Exercise description:
As the answer, set down the lines below from the one containing "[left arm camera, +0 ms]" through the one containing "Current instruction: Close", exactly and inclusively, and no others.

Data records section start

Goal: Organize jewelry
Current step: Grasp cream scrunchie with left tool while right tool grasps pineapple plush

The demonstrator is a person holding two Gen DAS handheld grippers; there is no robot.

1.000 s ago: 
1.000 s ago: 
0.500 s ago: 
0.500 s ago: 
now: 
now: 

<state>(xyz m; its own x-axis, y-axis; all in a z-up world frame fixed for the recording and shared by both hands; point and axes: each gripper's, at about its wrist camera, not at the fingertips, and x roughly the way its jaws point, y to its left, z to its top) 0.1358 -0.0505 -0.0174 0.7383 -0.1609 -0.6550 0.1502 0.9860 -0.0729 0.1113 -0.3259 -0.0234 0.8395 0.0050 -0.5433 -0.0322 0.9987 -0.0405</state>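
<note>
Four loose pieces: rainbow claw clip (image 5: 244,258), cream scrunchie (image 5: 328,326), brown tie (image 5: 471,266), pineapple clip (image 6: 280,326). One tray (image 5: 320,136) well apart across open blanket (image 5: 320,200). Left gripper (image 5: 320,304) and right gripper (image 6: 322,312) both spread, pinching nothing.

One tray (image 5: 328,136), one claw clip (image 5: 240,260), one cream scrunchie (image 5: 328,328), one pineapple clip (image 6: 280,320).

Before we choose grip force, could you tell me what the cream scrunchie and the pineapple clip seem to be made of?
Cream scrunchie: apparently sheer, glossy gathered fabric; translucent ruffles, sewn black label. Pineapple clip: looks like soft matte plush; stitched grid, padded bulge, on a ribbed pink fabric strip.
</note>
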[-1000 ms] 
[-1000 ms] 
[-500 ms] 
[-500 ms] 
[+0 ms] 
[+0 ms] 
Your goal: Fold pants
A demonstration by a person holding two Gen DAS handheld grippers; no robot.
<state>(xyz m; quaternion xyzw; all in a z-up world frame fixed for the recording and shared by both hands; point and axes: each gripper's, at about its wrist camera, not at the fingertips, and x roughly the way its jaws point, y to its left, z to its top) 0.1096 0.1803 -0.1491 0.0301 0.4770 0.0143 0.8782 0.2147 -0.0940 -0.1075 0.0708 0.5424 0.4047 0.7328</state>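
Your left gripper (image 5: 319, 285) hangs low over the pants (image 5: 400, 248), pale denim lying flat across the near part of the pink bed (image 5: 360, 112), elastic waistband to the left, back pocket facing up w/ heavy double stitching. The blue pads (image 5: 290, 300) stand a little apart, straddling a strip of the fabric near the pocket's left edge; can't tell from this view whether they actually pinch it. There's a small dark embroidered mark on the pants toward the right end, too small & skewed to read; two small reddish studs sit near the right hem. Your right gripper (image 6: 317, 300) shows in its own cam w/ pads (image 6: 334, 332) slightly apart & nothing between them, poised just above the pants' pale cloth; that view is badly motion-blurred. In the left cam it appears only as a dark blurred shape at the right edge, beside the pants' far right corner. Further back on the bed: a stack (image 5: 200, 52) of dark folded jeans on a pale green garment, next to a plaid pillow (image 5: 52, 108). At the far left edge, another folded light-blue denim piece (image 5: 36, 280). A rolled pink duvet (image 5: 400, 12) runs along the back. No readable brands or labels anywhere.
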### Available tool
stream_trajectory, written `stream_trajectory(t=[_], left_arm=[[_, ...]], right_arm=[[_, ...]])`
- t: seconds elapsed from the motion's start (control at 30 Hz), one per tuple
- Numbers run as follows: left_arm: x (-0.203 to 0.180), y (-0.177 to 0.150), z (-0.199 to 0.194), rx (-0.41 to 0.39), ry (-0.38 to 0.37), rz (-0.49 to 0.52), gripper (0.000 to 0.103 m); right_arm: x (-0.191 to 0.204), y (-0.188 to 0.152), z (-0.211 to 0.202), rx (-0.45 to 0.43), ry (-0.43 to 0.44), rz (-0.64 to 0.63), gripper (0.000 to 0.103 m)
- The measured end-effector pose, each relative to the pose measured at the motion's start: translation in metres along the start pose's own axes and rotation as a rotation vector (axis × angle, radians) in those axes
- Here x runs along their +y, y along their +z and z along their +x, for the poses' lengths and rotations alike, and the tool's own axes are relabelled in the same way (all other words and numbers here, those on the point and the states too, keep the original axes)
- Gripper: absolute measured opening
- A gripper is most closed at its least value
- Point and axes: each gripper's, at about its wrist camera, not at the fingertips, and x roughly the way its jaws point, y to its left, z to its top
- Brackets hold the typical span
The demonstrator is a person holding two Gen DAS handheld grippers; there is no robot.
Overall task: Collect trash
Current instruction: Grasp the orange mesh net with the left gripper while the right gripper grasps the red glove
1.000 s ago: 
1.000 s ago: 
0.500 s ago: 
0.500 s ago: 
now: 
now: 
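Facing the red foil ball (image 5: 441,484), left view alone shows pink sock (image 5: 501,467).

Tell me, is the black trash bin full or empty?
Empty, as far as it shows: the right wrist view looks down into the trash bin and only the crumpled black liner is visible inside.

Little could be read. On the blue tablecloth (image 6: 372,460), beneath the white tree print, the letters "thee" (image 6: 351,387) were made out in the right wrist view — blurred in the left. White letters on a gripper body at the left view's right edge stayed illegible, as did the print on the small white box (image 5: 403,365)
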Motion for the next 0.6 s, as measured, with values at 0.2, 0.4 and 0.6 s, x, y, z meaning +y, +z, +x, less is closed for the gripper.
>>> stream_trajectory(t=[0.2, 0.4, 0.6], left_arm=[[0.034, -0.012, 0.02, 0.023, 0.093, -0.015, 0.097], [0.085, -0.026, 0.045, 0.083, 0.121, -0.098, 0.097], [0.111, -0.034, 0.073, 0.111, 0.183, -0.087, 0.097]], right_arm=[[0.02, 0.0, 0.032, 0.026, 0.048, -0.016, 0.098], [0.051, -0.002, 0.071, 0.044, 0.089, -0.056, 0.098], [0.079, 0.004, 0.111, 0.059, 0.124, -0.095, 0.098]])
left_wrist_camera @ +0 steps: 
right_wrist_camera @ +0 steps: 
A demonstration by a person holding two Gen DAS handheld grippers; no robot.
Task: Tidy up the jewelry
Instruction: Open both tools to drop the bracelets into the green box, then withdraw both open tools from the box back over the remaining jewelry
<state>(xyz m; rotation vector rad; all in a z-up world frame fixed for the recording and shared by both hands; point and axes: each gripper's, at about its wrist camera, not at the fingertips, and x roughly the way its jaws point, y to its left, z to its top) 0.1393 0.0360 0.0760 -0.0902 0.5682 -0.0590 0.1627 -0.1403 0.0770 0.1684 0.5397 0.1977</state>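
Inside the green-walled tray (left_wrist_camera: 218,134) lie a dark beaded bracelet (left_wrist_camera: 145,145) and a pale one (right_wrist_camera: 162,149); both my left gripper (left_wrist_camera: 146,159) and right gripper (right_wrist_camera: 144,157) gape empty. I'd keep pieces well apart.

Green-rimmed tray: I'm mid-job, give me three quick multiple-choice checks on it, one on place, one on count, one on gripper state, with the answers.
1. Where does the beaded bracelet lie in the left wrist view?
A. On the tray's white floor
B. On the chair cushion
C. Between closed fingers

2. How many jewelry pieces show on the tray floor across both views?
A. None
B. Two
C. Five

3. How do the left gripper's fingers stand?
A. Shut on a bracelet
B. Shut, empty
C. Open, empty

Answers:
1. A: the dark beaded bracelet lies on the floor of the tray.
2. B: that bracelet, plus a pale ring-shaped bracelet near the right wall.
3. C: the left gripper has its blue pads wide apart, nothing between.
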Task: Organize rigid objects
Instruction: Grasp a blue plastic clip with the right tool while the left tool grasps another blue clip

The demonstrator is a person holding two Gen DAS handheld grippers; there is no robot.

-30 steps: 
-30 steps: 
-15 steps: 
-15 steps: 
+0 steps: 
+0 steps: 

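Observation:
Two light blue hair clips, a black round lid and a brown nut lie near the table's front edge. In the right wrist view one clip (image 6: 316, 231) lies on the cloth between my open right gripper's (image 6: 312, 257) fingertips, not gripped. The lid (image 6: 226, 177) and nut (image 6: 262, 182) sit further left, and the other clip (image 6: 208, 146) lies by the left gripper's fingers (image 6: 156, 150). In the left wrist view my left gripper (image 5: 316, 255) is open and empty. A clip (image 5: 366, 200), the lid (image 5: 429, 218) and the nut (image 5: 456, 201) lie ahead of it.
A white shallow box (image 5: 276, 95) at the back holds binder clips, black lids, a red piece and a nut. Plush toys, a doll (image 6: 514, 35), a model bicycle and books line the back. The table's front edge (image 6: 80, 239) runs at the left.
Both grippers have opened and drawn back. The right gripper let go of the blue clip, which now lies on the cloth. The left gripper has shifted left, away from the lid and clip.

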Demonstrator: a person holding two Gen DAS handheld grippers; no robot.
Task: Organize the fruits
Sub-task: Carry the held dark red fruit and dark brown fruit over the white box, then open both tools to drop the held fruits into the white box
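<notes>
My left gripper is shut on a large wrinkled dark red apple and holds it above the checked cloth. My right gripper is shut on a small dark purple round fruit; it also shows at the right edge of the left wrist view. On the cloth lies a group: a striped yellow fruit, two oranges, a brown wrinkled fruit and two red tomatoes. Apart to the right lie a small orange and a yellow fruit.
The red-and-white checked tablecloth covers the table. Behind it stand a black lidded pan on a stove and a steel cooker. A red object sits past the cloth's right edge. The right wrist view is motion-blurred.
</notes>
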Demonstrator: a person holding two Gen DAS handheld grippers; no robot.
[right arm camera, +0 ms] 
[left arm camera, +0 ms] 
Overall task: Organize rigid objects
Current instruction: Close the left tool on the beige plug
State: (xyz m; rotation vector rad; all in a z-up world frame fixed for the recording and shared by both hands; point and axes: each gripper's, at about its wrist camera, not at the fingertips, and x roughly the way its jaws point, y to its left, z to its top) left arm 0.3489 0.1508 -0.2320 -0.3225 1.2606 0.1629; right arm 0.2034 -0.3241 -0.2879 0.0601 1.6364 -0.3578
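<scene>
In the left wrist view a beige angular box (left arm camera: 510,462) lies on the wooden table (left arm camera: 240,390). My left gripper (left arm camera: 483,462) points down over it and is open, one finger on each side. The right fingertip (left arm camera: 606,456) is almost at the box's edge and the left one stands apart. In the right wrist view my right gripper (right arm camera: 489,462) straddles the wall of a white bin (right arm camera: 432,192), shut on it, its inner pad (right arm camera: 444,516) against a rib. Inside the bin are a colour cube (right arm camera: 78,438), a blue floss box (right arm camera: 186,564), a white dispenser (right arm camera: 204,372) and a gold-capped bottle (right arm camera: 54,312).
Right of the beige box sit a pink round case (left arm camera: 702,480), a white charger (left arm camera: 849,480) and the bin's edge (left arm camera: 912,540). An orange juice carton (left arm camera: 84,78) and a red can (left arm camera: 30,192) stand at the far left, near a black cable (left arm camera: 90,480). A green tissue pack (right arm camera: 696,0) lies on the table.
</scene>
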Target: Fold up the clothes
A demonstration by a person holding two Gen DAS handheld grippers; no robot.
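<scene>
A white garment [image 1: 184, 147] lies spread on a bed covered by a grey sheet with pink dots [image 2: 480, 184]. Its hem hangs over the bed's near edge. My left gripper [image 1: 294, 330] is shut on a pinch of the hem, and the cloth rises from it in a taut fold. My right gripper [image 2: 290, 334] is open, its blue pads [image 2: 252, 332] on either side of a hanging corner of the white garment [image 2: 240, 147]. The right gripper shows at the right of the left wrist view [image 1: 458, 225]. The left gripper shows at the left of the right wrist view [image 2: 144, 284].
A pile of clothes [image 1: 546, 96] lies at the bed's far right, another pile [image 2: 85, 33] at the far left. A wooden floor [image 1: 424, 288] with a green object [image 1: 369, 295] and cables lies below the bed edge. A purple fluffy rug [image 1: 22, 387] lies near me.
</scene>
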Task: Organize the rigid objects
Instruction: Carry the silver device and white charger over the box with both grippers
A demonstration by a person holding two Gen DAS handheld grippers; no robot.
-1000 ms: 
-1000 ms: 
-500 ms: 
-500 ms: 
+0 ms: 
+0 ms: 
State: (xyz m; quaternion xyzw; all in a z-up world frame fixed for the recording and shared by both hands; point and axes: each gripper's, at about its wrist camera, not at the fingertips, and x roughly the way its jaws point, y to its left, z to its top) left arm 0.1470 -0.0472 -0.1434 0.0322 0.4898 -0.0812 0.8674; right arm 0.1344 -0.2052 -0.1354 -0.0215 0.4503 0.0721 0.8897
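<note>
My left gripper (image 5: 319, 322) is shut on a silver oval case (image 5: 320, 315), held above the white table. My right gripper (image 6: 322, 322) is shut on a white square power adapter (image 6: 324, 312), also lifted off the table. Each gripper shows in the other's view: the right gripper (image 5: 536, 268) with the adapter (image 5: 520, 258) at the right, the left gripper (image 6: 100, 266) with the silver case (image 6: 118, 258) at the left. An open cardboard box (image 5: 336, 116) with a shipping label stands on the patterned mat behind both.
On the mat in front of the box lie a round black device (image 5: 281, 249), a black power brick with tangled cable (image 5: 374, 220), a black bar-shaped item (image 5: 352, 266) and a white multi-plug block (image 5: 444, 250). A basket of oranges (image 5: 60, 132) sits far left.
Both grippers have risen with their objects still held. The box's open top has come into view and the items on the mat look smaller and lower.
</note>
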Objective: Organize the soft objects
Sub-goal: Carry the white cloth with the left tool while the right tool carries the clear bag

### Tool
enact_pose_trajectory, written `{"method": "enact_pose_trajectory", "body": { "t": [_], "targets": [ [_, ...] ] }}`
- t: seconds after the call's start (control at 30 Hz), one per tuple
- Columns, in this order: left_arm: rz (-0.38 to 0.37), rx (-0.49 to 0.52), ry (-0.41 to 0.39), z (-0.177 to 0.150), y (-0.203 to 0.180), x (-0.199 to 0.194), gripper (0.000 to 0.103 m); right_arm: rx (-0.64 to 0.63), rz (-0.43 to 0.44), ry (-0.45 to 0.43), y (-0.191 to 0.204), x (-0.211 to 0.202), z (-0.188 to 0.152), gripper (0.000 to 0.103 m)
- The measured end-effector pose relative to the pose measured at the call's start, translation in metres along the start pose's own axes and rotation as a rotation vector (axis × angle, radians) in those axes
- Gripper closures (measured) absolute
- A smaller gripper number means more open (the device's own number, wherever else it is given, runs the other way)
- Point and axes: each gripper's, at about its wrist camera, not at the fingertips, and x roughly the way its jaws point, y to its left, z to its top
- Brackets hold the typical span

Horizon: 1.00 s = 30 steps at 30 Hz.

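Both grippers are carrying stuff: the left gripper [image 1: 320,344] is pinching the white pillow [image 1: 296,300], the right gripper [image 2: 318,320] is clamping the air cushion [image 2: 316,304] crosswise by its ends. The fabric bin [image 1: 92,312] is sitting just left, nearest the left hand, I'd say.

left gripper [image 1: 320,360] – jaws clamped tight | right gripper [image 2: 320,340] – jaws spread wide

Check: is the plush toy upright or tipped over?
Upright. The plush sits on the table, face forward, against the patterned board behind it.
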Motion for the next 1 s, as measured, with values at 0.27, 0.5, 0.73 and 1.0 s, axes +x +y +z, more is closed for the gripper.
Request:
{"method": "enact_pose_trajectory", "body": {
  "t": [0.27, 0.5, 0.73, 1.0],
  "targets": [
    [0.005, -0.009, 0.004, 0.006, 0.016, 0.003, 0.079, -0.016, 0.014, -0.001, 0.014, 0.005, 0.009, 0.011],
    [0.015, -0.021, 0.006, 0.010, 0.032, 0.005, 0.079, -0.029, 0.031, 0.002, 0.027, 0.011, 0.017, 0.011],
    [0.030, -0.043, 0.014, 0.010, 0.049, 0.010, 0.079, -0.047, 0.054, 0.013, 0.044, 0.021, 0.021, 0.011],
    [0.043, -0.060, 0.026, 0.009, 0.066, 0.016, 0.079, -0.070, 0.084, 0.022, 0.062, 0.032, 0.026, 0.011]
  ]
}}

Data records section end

Reply to the task:
[left arm camera, +0 ms] 
Overall task: Organize rigid objects
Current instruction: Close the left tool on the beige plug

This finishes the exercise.